Magically, they found a 24 hour pharmacy while I was standing there sucking on my fourth cup of coffee from the breakfast buffet (opens early) because what you want to do in times of stress is slam down so much caffeine you are practically slobbering when you speak to the front desk people who do not really, REALLY understand how close you are to jumping over the desk and committing hari-kari upon them.
I slurped more coffee as I waited while they drew me a map and I went in search of the all night pharmacy on foot.
But it was closed.
I know! I couldn’t believe it either! I muttered something unsavory concerning the staff of the hotel – and the pharmacy –while I walked back to the hotel, deciding how I should inflict some pain on the desk people when our very lovely tour guide showed up (called by Laureen). She calmed the waters a bit and then took me to the REAL 24 hour drugstore.

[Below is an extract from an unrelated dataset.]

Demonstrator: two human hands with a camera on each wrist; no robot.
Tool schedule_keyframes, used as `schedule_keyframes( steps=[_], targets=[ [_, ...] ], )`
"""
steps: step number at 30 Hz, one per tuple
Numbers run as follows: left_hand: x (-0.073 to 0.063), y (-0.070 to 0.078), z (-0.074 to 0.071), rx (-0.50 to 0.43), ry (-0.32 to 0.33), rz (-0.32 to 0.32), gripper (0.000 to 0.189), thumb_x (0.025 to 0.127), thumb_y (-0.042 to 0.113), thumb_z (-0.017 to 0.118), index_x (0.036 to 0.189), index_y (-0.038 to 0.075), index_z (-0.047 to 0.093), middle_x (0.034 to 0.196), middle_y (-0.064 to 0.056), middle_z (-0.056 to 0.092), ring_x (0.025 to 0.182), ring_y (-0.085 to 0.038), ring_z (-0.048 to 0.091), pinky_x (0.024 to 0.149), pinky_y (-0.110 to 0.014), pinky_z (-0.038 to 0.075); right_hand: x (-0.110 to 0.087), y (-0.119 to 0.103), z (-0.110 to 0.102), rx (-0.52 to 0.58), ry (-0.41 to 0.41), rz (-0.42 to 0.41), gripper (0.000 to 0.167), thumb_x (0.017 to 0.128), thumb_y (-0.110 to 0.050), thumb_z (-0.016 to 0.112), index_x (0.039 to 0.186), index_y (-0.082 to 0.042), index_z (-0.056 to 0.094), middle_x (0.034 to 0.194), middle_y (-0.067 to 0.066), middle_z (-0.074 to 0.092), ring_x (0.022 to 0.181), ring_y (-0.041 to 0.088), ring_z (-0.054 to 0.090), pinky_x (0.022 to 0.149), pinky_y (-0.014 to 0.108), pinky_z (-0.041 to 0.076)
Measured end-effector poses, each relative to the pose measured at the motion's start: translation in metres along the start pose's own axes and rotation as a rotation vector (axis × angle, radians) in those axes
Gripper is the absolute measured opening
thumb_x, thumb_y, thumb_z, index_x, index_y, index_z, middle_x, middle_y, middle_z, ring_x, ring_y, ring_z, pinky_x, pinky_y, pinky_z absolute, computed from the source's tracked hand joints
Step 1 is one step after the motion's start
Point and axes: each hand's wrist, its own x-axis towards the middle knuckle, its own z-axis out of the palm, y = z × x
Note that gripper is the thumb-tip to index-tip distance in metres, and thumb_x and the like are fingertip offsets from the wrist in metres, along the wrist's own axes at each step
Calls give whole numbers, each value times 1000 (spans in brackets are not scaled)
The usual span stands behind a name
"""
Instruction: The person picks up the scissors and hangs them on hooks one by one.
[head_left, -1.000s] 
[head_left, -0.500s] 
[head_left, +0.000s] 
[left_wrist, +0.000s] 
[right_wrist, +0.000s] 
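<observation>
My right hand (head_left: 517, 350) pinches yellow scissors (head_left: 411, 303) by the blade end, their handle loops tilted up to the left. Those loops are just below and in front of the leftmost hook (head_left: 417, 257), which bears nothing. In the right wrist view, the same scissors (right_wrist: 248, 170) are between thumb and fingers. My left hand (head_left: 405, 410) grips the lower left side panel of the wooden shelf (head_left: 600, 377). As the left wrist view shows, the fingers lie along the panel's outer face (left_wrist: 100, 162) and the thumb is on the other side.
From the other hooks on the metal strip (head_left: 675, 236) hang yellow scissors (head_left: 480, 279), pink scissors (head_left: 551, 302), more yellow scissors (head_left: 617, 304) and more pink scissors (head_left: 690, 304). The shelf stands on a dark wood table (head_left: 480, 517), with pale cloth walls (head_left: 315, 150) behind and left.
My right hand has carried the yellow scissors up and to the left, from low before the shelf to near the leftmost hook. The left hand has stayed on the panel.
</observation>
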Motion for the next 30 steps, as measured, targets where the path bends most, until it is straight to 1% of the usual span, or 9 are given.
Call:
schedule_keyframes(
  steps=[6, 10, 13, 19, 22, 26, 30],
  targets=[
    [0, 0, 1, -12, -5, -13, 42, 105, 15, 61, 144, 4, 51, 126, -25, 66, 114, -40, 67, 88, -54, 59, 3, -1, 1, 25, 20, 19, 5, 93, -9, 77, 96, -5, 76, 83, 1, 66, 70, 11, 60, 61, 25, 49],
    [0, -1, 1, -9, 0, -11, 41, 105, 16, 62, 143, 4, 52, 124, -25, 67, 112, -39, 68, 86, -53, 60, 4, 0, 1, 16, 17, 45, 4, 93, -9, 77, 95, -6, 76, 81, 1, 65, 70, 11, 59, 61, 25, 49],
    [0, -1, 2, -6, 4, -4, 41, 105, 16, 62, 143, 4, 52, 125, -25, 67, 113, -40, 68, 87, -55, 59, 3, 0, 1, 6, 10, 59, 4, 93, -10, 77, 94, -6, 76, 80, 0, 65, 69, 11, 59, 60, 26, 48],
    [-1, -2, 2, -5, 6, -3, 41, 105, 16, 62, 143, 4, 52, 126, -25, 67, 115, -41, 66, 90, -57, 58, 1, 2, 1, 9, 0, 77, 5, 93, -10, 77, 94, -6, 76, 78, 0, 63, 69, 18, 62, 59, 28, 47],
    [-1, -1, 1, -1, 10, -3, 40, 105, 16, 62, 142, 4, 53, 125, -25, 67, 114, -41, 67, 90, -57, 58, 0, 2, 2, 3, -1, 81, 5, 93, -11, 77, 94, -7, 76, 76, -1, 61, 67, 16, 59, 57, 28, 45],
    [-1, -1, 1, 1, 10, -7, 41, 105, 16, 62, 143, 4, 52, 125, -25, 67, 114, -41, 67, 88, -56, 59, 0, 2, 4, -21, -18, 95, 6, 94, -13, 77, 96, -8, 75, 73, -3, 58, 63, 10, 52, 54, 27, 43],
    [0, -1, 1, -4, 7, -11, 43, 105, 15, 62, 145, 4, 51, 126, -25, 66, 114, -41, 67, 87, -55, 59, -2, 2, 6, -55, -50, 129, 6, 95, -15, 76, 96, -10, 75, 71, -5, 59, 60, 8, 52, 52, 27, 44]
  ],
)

Several hours and three drugs later Laureen felt a lot better, so we took the train to the Sacred Valley (which is next up time in the my blog) and beat a hasty retreat out of the nutsy altitude of Cusco. We only had to return one more time to make our connection to the Amazon Rainforest near the end of our trip. But, we had drugs from ‘Paul’ and would only be staying there a few hours overnight so a week later upon our return, we had expectations of a good night’s sleep, the former altitude problem erased from our minds when I heard a tiny whisper from the bed next to me, just as I was going to drift off.
‘I have some bad news for you….’
I knew there was something off about that darn ‘Paul’!